DTC advertising can promote the public health by encouraging patients with undiagnosed and untreated conditions to discuss prescription drug issues with their doctor. However, it also promotes utilization and increases costs

Increases in Generic Drug Prices

Generic drugs are the chemical and therapeutic equivalent to brand name drugs. They are not inferior in quality or effectiveness, but are significantly less expensive. While generic drugs are typically used to lower health care spending, the price of generic drugs has begun to rise as a result of consolidation in the industry. In fact, 1999 was the first time since 1992 that there was an increase rather than a decrease in the cost of generic drugs.1 While not having as great an impact as the other trends we have highlighted (demographic trends, the flow of new drugs or DTC advertising), higher generic drug prices contribute to overall higher prescription drug costs.

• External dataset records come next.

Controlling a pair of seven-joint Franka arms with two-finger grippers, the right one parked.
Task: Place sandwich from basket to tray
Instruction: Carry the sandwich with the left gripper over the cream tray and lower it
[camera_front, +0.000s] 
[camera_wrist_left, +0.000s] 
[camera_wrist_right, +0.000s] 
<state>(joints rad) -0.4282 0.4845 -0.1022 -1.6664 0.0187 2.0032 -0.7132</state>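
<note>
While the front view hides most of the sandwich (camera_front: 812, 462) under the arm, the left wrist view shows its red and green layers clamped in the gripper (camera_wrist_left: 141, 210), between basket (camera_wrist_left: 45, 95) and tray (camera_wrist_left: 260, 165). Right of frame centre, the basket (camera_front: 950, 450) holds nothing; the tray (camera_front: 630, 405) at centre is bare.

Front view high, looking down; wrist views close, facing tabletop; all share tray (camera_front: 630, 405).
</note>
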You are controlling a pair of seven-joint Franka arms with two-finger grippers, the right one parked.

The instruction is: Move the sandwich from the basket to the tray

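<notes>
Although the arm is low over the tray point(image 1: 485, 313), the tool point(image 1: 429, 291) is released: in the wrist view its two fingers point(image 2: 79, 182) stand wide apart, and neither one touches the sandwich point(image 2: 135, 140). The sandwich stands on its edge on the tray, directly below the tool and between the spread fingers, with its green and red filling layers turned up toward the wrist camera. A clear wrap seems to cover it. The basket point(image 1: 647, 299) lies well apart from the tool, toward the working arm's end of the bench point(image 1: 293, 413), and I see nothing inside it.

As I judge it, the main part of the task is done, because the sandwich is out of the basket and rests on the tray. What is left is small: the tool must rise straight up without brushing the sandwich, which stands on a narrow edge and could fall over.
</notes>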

BCBS Plans use a range of programs to deliver pharmacy benefits and ensure that drugs are used in ways that are both clinically appropriate and cost effective. Some BCBS Plans contract with outside prescription benefit managers (PBMs) to perform claims processing, negotiate volume discounts on their behalf, monitor drug interactions and polypharmancy, and oversee the retail and/or mail distribution of drugs to their members. Others provide these management functions in- house, and a few have created their own PBMs. In any case, some of the most important strategies for managing drug benefits are the following:

Encouraging Use of Certain Drugs: BCBS and other health plans have recently increased the use of financial incentives to sensitize beneficiaries to the cost of drugs. As stated in earlier testimony to this committee, increases in cost-sharing have the behavioral effect of lowering the cost of the drug to the insurer and decreasing inappropriate use because of the greater consumer copayment.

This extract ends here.